Dans un document sur les «questions commerciales», en effet, le promoteur indique qu'avant l'abandon du terminal de Cacouna, des contrats avaient déjà été signés avec des pétrolières pour expédier à partir du Bas-du-Fleuve. Beaucoup de ces ententes ont été changées, mais, lit-on dans le document, «un volume total de 42 900 m3/j (270 000 barils/jour) demeure visé par contrat aux termes des conventions de services de transport de base inchangées. Des pourparlers avec les expéditeurs touchés se poursuivent relativement au traitement de ces volumes.

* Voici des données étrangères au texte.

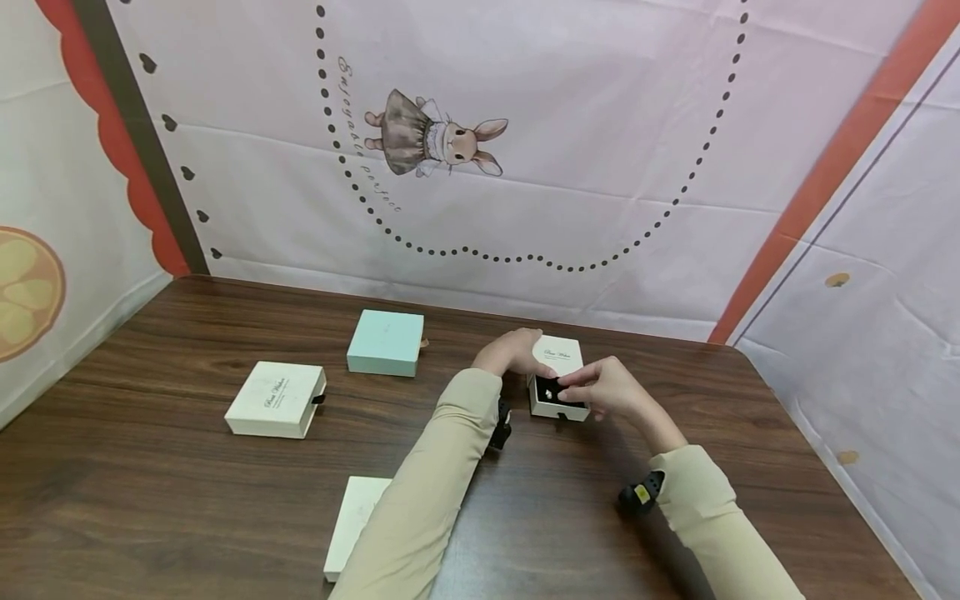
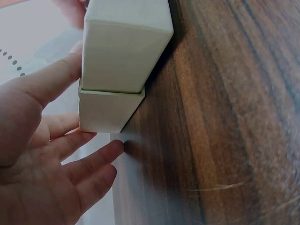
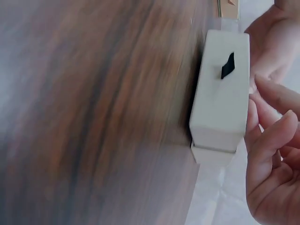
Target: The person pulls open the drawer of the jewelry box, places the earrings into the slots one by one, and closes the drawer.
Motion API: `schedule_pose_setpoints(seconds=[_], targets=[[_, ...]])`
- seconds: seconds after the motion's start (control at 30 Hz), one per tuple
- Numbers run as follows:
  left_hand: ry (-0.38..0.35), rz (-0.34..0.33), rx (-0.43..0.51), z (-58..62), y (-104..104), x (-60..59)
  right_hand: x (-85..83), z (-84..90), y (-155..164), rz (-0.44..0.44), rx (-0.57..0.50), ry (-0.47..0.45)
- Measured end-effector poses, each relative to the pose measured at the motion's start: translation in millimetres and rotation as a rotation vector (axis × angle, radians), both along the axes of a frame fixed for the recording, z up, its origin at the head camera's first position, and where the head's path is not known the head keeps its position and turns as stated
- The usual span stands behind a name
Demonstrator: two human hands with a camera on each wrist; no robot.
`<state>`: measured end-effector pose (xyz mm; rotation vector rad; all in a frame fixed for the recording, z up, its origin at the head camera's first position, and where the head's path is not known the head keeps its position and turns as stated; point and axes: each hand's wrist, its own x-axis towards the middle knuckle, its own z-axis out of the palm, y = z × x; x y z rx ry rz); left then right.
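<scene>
A white drawer-style jewelry box (image 1: 561,353) lies at the back of the table with its drawer (image 1: 558,410) slid out toward me. Small shiny pieces that look like earrings (image 1: 549,394) sit in the drawer's black insert. My left hand (image 1: 516,353) holds the box's sleeve from the left, with its thumb reaching over the top toward the insert. In the left wrist view, fingers touch the sleeve's (image 2: 105,111) far end. My right hand (image 1: 611,388) has its thumb and index fingertips at the insert; whether they pinch anything is hidden. A black pull tab (image 3: 228,66) shows on the drawer front.
On the left are a white box (image 1: 273,398) with a black tab and a mint-green box (image 1: 386,342). Another pale box (image 1: 352,521) lies near the front, partly under my left sleeve (image 1: 427,492). A printed cloth (image 1: 600,142) hangs behind the wooden table (image 1: 150,500).
</scene>
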<state>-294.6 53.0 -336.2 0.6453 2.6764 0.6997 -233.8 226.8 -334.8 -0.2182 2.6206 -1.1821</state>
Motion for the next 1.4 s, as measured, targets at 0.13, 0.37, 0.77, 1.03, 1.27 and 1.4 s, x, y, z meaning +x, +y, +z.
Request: schedule_pose_setpoints(seconds=[0.13,0.37,0.77,1.03,1.27,1.4], targets=[[0.000,0.002,-0.003,0.2,-1.4,-0.4,2.3,0.8,10.5,-0.002,-0.028,0.007],[-0.018,0.017,0.004,0.1,-2.7,-1.5,5.4,-0.8,22.0,-0.039,-0.015,0.037],[-0.010,0.002,0.031,-0.5,-5.6,-0.2,7.9,-8.8,30.0,-0.040,-0.048,0.078],[-0.010,-0.004,0.041,0.2,-5.7,0.7,7.5,-10.1,29.8,-0.058,-0.049,0.075],[-0.021,0.004,0.044,-1.3,-4.0,1.1,7.5,-10.6,29.6,-0.064,-0.045,0.086],[-0.023,0.002,0.039,-1.6,-2.4,1.7,7.1,-10.6,30.3,-0.073,-0.047,0.092]])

Les parties envisagent actuellement les options suivantes : a) le développement futur d'un projet en vue de la livraison à des installations maritimes au Québec, projet qui ferait l'objet d'une demande distincte, et b) le choix du point de livraison de Saint John».

Aux questions de M. Guilbeault, le porte-parole d'Énergie Est, Louis Bergeron, a reconnu qu'il restait toujours pour 270 000 barils par jour à rediriger et qu'il existe toujours «un désir de la part des producteurs [de pétrole de l'Ouest, NDLR] d'avoir accès à un port pétrolier au Québec».

«Mais, a précisé M. Bergeron, le projet Énergie Est tel qu'il est présentement et tel qu'il a été soumis à l'Office national de l'énergie (ONE) au mois de décembre dernier ne comprend pas de port au Québec. Alors la situation, c'est que si un jour, dans 5, 10 ou 15 ans, il y a un site qui est identifié et que les expéditeurs désirent toujours qu'on poursuive un projet pour avoir un port au Québec, nous devrons faire une nouvelle application à l'ONE. Mais Énergie Est, dans sa forme actuelle, ne comprend pas de port.»